- Information supplied -
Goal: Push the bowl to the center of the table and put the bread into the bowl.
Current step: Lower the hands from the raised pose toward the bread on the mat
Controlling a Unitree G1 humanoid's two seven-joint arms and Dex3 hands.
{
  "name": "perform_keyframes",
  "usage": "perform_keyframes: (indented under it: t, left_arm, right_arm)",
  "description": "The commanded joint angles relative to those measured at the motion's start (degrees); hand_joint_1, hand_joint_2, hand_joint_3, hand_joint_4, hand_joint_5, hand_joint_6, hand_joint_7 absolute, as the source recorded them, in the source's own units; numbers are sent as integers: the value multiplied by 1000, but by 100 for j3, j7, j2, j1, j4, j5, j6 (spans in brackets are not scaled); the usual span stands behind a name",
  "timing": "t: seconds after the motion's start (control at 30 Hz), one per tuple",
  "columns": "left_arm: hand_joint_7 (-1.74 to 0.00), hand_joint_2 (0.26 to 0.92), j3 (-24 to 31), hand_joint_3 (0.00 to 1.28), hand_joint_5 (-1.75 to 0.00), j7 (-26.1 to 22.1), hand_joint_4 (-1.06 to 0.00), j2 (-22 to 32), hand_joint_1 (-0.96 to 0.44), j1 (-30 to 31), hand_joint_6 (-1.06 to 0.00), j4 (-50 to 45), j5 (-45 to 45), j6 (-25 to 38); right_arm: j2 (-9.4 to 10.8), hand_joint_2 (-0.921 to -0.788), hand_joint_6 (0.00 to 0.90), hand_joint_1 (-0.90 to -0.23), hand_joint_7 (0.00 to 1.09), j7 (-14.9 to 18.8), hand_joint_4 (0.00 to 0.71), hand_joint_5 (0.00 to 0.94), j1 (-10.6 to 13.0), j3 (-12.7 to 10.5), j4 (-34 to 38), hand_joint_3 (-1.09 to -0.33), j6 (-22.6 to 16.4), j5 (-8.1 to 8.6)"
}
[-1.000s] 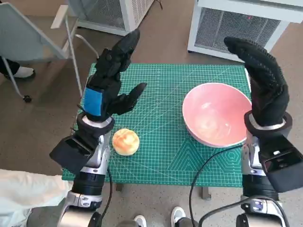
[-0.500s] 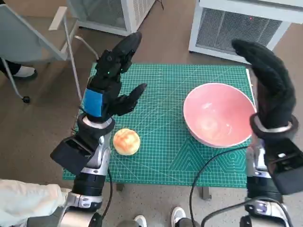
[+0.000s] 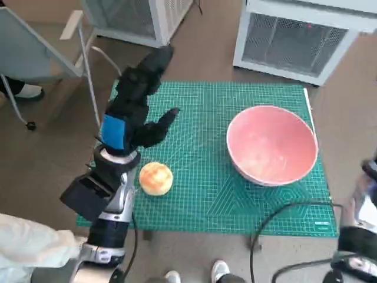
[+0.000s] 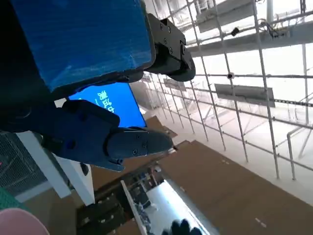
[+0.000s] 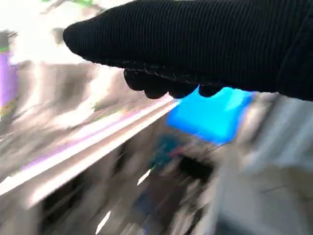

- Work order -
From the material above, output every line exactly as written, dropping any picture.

- Finished task -
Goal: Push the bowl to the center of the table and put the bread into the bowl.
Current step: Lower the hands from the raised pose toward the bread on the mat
Controlling a Unitree G1 humanoid's two seven-joint arms and Dex3 hands.
{
  "name": "perform_keyframes",
  "usage": "perform_keyframes: (indented under it: t, left_arm, right_arm)",
  "description": "The commanded joint angles relative to those measured at the motion's start (degrees); hand_joint_1, hand_joint_2, hand_joint_3, hand_joint_4, hand_joint_5, hand_joint_6, hand_joint_7 absolute, as the source recorded them, in the source's own units; numbers are sent as integers: the value multiplied by 1000, but by 100 for j3, j7, j2, j1, j4, j5, j6 (spans in brackets are not scaled); the usual span stands behind a name",
  "timing": "t: seconds after the motion's start (control at 30 Hz), one per tuple",
  "columns": "left_arm: hand_joint_7 (-1.74 to 0.00), hand_joint_2 (0.26 to 0.92), j3 (-24 to 31), hand_joint_3 (0.00 to 1.28), hand_joint_5 (-1.75 to 0.00), j7 (-26.1 to 22.1), hand_joint_4 (-1.06 to 0.00), j2 (-22 to 32), hand_joint_1 (-0.96 to 0.44), j1 (-30 to 31), hand_joint_6 (-1.06 to 0.00), j4 (-50 to 45), j5 (-45 to 45), j6 (-25 to 38); right_arm: j2 (-9.4 to 10.8), hand_joint_2 (-0.921 to -0.788), hand_joint_6 (0.00 to 0.90), hand_joint_1 (-0.90 to -0.23), hand_joint_7 (0.00 to 1.09), j7 (-14.9 to 18.8), hand_joint_4 (0.00 to 0.71), hand_joint_5 (0.00 to 0.94), j1 (-10.6 to 13.0), j3 (-12.7 to 10.5), j4 (-34 to 38), hand_joint_3 (-1.09 to -0.33), j6 (-22.6 to 16.4), j5 (-8.1 to 8.6)"
}
[-1.000s] 
[-0.500s] 
[+0.000s] 
[+0.000s] 
[+0.000s] 

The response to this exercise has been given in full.